Please return all of the material exactly, with no line missing.
- Opening Delimiter -
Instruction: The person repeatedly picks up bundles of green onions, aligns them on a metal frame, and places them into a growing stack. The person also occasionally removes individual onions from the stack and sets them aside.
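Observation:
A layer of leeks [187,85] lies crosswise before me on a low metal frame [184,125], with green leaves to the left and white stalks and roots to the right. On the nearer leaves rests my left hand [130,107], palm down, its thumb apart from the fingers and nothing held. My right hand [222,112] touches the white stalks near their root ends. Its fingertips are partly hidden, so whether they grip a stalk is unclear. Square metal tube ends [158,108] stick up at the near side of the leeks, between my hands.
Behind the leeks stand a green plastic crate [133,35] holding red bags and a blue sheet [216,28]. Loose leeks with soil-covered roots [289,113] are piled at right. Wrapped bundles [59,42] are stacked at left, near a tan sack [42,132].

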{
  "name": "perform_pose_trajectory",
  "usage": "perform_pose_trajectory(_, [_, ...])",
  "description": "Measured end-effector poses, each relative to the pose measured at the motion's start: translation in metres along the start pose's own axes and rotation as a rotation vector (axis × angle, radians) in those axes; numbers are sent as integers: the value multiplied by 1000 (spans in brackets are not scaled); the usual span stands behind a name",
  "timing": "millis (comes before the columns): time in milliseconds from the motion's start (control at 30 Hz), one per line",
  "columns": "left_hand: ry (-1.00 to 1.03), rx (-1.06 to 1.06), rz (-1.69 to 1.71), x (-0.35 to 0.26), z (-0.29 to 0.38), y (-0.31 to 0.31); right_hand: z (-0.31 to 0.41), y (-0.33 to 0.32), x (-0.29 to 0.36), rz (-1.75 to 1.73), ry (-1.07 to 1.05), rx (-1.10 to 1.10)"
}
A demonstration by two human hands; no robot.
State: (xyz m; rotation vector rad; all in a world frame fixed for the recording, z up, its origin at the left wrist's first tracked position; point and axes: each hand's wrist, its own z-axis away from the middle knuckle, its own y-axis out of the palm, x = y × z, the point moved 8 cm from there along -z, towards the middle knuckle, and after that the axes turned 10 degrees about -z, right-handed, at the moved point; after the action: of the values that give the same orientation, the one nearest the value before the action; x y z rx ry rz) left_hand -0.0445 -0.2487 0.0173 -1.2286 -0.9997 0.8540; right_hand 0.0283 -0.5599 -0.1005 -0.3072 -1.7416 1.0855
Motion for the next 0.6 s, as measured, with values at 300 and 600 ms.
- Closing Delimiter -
**Response for this exercise**.
Instruction: The person repeatedly picks up bundles of green onions, aligns them on a metal frame, and places them into a growing stack. The person also occasionally removes individual onions from the stack and sets them aside.
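Observation:
A layer of leeks [187,85] lies crosswise before me on a low metal frame [184,125], with green leaves to the left and white stalks and roots to the right. On the nearer leaves rests my left hand [130,107], palm down, its thumb apart from the fingers and nothing held. My right hand [222,112] touches the white stalks near their root ends. Its fingertips are partly hidden, so whether they grip a stalk is unclear. Square metal tube ends [158,108] stick up at the near side of the leeks, between my hands.
Behind the leeks stand a green plastic crate [133,35] holding red bags and a blue sheet [216,28]. Loose leeks with soil-covered roots [289,113] are piled at right. Wrapped bundles [59,42] are stacked at left, near a tan sack [42,132].
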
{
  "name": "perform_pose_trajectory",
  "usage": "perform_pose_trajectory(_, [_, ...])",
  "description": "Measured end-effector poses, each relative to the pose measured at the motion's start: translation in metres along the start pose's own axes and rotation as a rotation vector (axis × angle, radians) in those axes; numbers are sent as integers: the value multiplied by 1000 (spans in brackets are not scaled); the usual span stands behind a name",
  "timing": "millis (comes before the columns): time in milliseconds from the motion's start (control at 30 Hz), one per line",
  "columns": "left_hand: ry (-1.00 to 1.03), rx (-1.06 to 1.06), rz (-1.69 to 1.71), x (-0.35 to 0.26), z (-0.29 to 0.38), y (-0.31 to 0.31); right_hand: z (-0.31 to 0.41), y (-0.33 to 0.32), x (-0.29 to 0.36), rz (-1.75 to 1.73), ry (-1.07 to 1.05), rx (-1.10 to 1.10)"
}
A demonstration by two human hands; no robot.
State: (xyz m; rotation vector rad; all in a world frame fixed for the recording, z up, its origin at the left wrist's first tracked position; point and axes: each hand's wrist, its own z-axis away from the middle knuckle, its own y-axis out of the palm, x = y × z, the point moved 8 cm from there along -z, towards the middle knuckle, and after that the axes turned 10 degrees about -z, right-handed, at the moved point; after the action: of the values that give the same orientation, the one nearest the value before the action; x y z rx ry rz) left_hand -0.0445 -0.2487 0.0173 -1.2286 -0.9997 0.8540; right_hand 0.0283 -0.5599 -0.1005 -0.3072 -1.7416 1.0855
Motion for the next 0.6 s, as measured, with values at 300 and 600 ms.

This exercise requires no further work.